The Grey Wagtail (Motacilla cinerea) is a widely distributed wagtail species that spends the summer months in the Paleartic region. In winter, they migrate to Asia and Africa. One of the destination in Asia is Singapore, where the species is listed as an uncommon winter visitor.
It is one of the earliest migrant, with reports of the birds appearance as early as mid-July. In the field, they are quite likely to be confused with the commoner Eastern Yellow Wagtails. Yet, they differ from that species both morphologically as well as behaviourally. Unlike the Yellow Wagtails, the Grey Wagtails have grey upperparts. The underparts is white in non breeding plumage but turns yellow in breeding plumage. The male has a diagnostic black throat and breast. The vent is yellow throughout. Behaviourally, this wagtail prefers to hang around streams and drains, with fast moving shallow water, in contrast to the Yellow Wagtails that are more land based.
So in order to see them, one has to check streams, ponds, drains and canals. Since they tend to come back to the same place year after year, they can be quite easy to track down if one knows about previous season sightings. There is one canal at Bukit Batok West that almost always have 1-2 Grey Wagtails at the right time of the year. Other recent sightings include the small pond in Jurong Lake Garden and the canal just outside of Buona Vista MRT station.
The Japanese Sparrowhawk (Accipiter gularis) is a bird of prey that migrates from Northern Asia to South-east Asia during the winter months. They are birds of open or wooded area. Normally one can more easily see them near grasslands in Singapore, preying on small birds like munias by swooping them up in flight with their superior flying ability.

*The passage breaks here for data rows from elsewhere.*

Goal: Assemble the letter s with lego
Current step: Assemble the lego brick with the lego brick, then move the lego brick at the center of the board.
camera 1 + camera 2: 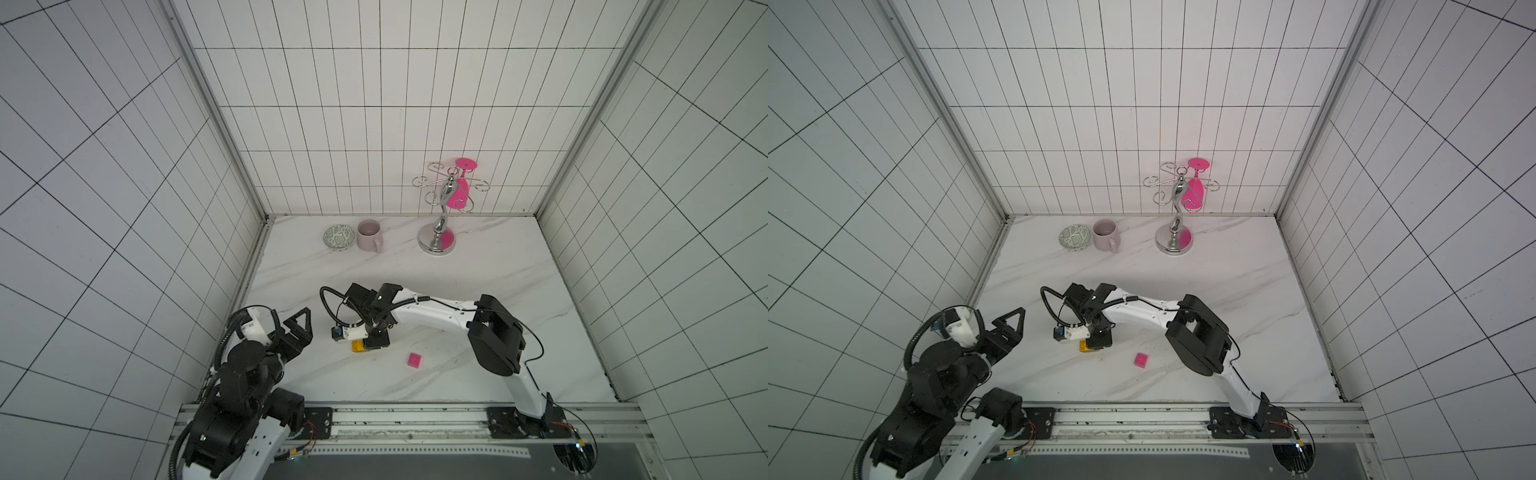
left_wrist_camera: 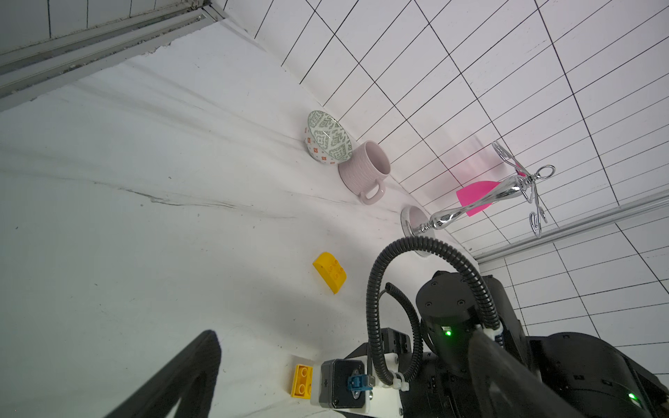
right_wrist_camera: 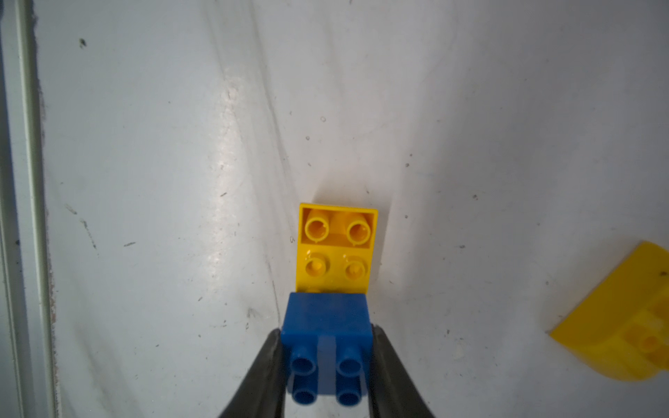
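My right gripper (image 3: 327, 331) is shut on a blue lego brick (image 3: 327, 325), one finger on each side and the studs facing the wrist camera. The blue brick meets the near end of a yellow brick (image 3: 336, 249) lying on the table; I cannot tell whether they are joined. In both top views this yellow brick (image 1: 357, 345) (image 1: 1084, 345) pokes out beneath the right gripper (image 1: 376, 340). A rounded yellow brick (image 2: 330, 271) (image 3: 622, 325) lies apart nearby. A pink brick (image 1: 414, 360) (image 1: 1140, 360) lies alone to the right. My left gripper (image 1: 301, 328) (image 1: 1011, 326) stands open and empty, left of the bricks.
At the back stand a patterned bowl (image 1: 339, 237), a pale pink mug (image 1: 370, 235) and a chrome rack (image 1: 436, 232) with a pink glass (image 1: 459, 189) hanging on it. A metal rail (image 1: 415, 415) runs along the table's front edge. Tiled walls close in three sides.
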Controlling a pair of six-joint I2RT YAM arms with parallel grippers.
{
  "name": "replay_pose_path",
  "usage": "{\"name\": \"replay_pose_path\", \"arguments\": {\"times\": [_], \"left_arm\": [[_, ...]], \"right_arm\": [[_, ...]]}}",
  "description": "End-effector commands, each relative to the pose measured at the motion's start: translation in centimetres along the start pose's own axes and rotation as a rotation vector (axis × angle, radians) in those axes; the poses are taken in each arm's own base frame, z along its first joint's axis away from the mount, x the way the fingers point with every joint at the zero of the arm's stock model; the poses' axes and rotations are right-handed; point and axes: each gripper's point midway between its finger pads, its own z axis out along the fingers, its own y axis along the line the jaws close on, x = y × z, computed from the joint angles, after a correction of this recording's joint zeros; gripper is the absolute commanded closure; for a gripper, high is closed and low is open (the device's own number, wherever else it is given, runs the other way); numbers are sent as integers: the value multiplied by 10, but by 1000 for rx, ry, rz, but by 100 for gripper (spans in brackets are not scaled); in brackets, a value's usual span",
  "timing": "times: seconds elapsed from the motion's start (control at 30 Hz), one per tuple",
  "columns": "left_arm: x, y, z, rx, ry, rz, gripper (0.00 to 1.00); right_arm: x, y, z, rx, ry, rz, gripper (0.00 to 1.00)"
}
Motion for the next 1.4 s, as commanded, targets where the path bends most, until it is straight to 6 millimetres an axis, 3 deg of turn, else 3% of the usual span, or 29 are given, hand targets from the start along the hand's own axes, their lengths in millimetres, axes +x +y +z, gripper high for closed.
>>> {"name": "replay_pose_path", "arguments": {"times": [0.0, 0.47, 0.67, 1.07, 1.37], "left_arm": [[-6, 1, -6, -2, -32, -16, 1], [-6, 1, -6, -2, -30, -16, 1], [-7, 0, -7, -1, -35, -17, 1], [-6, 0, -7, 2, -32, -16, 1], [-6, 0, -8, 5, -34, -17, 1]], "right_arm": [[5, 9, 17, -35, 52, -9, 78], [3, 3, 16, -33, 100, 87, 78], [0, 10, 16, -90, 116, 138, 80], [-5, 21, 14, -63, 61, -8, 81], [2, 27, 18, -84, 95, -44, 81]]}}
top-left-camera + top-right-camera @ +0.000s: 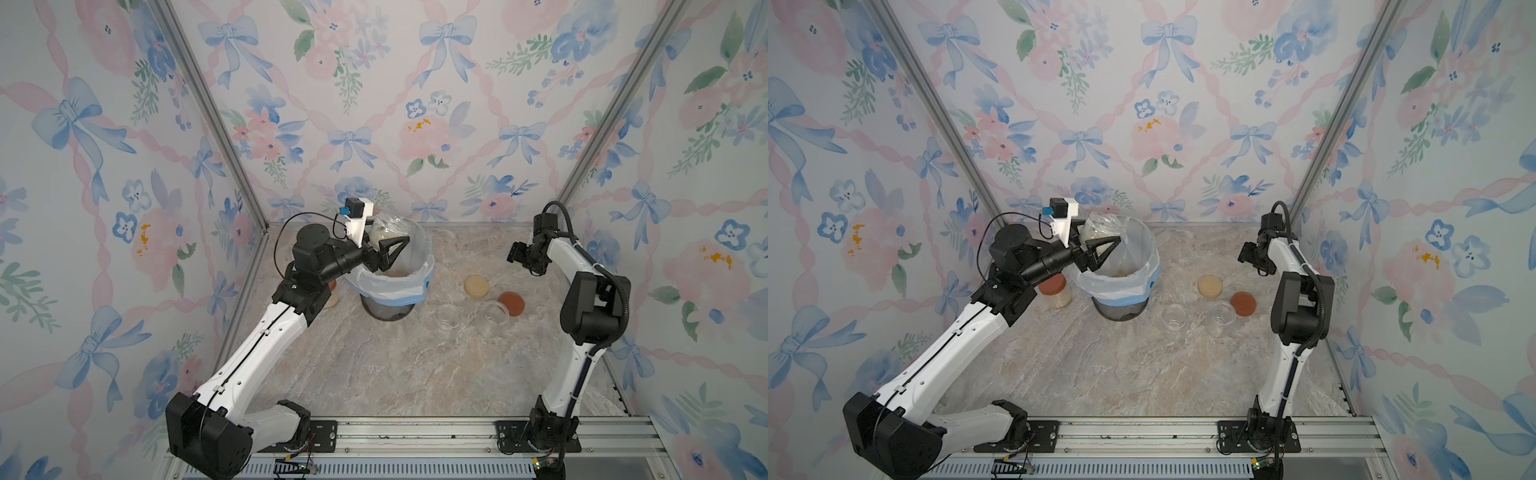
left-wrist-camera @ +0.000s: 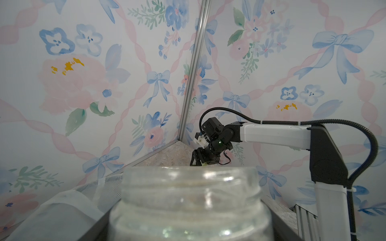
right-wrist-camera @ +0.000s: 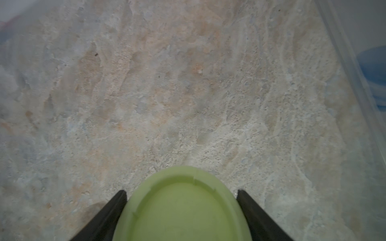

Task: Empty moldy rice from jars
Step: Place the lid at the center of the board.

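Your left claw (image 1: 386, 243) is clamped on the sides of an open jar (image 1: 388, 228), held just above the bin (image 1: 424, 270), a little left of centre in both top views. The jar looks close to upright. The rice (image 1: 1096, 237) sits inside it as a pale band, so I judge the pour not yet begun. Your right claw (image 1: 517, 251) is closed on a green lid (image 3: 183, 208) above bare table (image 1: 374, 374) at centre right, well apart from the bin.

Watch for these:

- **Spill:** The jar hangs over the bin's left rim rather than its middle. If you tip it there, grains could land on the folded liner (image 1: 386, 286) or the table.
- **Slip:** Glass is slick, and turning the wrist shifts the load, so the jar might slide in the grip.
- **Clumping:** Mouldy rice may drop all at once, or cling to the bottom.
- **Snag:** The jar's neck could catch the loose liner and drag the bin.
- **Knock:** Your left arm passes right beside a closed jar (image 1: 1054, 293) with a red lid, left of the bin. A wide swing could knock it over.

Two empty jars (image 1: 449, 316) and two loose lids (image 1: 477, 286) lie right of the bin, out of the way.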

One a fine morning in late October 2013, I was at Jelutong Tower to find some raptors in the forest as it was peak raptor migration period in Singapore. In the forest, it is harder to see them perched amidst all the trees and lower light level. The plan was to see them take to the sky once the warmth of the rising sun causes hot air to rise from the ground. Then the overnight roosting raptors, that are normally passaging through Singapore will start on their journey south to their wintering ground using the rising air as additional lift.
That morning I had the good fortune to find a Short-toed Snake Eagle (Circaetus gallicus) and a male Japanese Sparrowhawk, the former being much rarer in Singapore and only the second photographic record locally. But I digress.
(A male Japanese Sparrowhawk at Jelutong Tower, with red eyes mainly differentiating it from the female and juveniles with yellow eyes)
Fully satisfied with my find for the day, I made my way out of the forest via Rifle Range Link. Nearing a flat portion of the trail, there was a quick flash of a bird flying across. I hurriedly scanned the trees where it presumably landed. With a bit of effort, a raptor was sighted up on a tree trunk. Fortunately, there was a concrete structure around 1.2 meters tall that I climbed on to get a better view of the bird. It was immediately apparent that I was looking at a Japanese Sparrowhawk and it was staring back at me.